* [What you have to do]
Copy each line containing the word "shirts" from the records that follow, please.

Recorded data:
• • • •
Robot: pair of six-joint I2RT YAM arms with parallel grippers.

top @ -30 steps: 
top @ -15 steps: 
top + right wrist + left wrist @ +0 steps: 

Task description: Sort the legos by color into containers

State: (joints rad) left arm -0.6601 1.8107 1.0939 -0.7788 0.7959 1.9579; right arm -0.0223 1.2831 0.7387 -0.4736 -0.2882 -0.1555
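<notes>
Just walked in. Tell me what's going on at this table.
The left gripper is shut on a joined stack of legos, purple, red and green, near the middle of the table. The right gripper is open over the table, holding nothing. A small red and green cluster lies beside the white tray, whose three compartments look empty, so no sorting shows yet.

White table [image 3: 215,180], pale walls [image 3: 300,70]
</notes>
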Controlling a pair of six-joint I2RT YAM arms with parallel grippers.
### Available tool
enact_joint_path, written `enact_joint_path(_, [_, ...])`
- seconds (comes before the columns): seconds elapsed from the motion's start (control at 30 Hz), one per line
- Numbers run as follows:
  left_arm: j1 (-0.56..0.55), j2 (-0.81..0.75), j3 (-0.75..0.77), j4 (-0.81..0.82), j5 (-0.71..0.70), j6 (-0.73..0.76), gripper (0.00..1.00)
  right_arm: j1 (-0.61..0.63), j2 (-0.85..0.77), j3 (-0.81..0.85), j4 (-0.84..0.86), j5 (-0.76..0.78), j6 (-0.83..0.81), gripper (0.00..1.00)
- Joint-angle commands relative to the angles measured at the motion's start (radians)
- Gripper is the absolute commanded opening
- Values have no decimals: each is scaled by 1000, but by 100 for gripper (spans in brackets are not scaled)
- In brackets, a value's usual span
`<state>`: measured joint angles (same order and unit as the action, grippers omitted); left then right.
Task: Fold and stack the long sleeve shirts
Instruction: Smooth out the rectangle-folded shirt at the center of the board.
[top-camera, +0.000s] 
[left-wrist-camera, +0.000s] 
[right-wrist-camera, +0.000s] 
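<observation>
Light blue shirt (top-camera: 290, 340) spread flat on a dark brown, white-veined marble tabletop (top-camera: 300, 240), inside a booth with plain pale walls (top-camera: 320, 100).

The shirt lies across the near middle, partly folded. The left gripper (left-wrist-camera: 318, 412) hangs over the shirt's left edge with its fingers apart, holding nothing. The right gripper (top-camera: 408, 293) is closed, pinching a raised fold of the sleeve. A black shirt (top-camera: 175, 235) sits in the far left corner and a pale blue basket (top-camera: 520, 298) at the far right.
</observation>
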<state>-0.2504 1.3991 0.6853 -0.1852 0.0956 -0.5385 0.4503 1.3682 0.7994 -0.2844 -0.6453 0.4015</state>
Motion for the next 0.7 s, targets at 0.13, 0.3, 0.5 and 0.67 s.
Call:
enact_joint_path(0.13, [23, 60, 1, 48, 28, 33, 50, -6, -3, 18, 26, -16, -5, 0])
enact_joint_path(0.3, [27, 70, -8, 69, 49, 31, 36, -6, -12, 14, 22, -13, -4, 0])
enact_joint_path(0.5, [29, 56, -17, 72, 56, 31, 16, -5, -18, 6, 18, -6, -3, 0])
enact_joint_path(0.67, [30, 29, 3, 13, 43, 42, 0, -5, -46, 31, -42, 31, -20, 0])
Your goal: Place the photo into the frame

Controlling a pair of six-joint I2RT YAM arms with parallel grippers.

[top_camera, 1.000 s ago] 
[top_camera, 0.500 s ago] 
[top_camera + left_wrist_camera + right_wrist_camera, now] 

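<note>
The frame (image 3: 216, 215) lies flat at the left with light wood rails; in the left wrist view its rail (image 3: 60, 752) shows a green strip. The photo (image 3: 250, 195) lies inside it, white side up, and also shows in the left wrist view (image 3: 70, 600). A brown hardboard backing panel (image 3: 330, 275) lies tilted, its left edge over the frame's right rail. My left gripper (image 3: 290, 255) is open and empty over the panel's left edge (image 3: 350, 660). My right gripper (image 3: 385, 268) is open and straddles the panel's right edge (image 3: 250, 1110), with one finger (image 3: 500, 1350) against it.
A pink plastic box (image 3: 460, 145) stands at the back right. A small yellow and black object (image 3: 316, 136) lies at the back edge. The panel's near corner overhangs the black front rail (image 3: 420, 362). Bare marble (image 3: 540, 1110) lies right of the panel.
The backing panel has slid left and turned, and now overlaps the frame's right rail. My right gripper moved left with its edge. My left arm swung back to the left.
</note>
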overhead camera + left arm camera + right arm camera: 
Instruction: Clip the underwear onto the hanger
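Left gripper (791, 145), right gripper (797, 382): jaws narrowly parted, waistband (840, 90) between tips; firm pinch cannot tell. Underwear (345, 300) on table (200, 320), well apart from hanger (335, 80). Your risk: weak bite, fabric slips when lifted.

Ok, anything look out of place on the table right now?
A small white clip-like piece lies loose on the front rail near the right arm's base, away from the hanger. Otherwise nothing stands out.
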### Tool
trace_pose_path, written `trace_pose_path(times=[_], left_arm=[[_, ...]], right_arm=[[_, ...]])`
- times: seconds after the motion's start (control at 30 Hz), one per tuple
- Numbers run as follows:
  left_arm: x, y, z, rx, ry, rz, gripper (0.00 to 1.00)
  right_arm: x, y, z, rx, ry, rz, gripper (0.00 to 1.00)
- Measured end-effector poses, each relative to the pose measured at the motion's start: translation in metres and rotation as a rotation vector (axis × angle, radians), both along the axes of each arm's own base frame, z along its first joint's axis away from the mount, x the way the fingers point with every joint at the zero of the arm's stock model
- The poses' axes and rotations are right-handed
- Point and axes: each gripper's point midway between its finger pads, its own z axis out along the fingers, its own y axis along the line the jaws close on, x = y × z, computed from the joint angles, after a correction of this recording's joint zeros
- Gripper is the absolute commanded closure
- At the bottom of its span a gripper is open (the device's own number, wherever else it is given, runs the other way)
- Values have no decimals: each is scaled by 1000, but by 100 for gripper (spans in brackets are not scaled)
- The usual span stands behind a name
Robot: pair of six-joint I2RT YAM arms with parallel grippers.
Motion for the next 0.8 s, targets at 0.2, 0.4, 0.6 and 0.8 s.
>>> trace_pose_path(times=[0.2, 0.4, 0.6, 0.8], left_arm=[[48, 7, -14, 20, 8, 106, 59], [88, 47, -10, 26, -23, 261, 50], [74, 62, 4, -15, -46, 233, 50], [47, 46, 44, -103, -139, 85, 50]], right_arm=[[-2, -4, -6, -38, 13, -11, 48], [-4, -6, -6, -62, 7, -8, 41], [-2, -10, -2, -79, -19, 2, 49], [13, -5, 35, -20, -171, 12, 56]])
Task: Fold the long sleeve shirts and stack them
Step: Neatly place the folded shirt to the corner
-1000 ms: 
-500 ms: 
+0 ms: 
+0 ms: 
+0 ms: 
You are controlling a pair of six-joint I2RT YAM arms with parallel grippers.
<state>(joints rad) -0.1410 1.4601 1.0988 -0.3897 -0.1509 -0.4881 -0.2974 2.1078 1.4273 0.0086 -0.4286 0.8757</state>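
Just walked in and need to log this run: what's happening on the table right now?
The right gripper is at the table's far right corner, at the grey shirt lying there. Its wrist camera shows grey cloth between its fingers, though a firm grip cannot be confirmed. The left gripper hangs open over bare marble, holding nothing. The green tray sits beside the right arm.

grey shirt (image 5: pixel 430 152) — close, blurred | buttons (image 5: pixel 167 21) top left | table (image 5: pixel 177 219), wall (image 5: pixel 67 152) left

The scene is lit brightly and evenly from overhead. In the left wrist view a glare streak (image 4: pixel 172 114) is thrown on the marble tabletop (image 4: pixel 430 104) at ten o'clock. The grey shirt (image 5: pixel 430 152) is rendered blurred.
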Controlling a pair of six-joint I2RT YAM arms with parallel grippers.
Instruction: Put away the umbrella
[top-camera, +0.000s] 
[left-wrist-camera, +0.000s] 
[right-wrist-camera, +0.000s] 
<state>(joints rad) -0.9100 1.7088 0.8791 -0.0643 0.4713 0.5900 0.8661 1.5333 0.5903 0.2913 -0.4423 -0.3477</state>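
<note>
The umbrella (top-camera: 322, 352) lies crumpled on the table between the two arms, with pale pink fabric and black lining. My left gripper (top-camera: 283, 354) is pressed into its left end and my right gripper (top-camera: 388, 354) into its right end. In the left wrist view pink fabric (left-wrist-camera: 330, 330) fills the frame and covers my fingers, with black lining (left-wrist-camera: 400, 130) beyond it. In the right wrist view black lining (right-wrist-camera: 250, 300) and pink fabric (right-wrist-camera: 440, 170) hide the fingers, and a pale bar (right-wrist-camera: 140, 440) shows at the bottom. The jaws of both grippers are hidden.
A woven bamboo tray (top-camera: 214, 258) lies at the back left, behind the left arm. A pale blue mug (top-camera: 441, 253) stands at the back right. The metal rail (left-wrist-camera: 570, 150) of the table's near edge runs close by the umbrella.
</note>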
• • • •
* [Answer box]
Task: Fold and stack the long sleeve shirts
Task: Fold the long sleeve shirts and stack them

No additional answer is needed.